Thank you, Matt Ryan.
As a member of the media for almost 10 full years now, there are very few things that give me more pleasure than narrative-busting performances that force a lot of narrow-minded group-thinkers to come up with some other default tagline every time a certain player, coach or team's name is mentioned.
"Matt Ryan stinks in the playoffs."
It's not just that Ryan destroyed this narrative, as he and his team dominated the Green Bay Packers in the NFC Championship game on Sunday. It's that it was never true in the first place.
In 2008, Ryan was able to lead an undermanned Falcons team that was terrible the year before into the playoffs, before they lost to an Arizona Cardinals team that Kurt Warner took to the Super Bowl that year.
The Falcons were the No. 1 seed in 2010, but they ran into buzz saw known as Aaron Rodgers, as the Packers sliced and diced every team in their way en route to bringing another Lombardi Trophy back to Lambeau.
In 2011, the Falcons lost to a Giants squad that beat the Patriots to win a Super Bowl of their own.
Matt Ryan got his first playoff win in the 2012-13 season against the Russell Wilson-led Seattle Seahawks, before coming up a few yards short in the NFC Championship Game that year against the 49ers.
That's why his record was 1-4 prior to this year in the playoffs. A sterling postseason record? Far from it. "Matt Ryan stinks in the playoffs" was not a fair characterization either, however. And fortunately, that narrative has disappeared.

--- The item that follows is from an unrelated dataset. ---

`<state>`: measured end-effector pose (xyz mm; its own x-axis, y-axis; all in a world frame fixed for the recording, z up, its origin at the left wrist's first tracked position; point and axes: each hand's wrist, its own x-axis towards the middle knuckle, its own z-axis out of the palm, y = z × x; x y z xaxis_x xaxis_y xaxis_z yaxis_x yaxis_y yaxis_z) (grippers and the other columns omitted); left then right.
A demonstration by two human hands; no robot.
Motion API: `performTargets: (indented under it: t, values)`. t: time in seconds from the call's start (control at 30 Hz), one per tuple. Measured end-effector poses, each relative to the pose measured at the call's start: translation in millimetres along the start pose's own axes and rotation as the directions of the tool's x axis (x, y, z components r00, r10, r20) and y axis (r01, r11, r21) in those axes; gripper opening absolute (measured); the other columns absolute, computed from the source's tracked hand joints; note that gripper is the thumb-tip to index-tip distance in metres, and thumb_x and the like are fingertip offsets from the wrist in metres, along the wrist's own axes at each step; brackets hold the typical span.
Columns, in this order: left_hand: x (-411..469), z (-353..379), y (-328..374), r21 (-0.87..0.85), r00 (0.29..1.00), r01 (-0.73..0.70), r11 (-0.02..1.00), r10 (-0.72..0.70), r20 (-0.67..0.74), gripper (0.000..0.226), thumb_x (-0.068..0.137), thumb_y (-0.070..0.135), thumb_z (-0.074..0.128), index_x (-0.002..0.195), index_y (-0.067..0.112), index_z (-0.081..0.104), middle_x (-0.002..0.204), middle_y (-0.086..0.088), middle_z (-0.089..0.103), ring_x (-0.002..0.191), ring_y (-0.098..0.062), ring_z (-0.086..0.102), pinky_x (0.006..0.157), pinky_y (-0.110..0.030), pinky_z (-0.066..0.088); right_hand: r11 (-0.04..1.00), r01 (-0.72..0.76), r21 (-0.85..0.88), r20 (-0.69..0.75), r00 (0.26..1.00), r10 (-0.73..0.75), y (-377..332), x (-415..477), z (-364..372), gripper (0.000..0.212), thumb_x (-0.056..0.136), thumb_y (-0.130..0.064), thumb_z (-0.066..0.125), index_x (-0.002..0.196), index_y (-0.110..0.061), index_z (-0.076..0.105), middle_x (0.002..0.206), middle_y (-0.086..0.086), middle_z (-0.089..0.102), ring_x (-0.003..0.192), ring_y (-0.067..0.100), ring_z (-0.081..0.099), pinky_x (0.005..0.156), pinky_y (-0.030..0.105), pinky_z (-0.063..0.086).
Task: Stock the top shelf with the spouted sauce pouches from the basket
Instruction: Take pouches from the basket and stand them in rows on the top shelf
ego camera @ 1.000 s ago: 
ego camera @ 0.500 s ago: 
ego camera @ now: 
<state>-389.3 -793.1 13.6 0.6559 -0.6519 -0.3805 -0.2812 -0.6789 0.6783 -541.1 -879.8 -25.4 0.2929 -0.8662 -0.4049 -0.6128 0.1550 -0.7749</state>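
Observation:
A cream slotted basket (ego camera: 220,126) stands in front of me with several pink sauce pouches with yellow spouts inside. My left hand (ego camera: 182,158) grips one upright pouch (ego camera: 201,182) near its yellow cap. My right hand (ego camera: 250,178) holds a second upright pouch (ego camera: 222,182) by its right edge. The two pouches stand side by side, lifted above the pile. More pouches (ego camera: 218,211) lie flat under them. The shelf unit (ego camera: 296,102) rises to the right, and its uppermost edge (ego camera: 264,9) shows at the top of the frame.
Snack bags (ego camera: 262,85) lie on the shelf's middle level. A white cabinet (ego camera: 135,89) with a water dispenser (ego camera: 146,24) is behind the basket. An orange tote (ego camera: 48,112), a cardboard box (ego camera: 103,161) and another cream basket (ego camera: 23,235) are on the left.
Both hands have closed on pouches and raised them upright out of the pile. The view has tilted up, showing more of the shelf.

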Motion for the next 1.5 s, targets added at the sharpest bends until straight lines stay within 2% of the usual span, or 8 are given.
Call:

Hopefully forever.
Instead -- unless he can knock off Tom Brady, Bill Belichick and the omnipresent Patriots -- a new albatross will hang around his neck, like every other stellar passer that has failed to win the game's ultimate prize.
"Can't win the big one."
Fair or not, that may end up being the conversation this offseason, but for now there are a lot of folks that need to offer a mea culpa based on how Ryan and this team have played this year. By any statistical measure, we are talking about one of the top five offenses in the history of the NFL.
Ryan has been particularly sharp, as evidenced by his yards per attempt this year, which is the best in NFL history for players with at least 400 pass attempts. No big deal.
Fortunately for him -- and unfortunately for a lot of folks that prefer to lean on their default verbal crutches -- that performance has continued in the postseason.
The combination of a fast and young defense that was hand-picked by Falcons GM Thomas Dimitroff and personnel man Scott Pioli over the past two years, and an electric offense under the direction of offensive coordinator Kyle Shanahan, has led the Falcons to humble both the Seahawks and Packers the past two weeks. They are relentless on both sides of the ball and opponents have wilted under that pressure.
The key, though, has been the guy known as Matty Ice. As if his off-the-charts regular season wasn't enough, his performance in the playoffs has cemented the fact that he should clearly be the MVP of the NFL this season.
Whether he wins that award remains to be seen. What isn't up in the air any longer is what folks can say about his postseason success, or lack thereof, moving forward.
Nobody can say "Matt Ryan stinks in the playoffs" anymore.
Instead, they may have to say "Matt Ryan, Super Bowl Champion".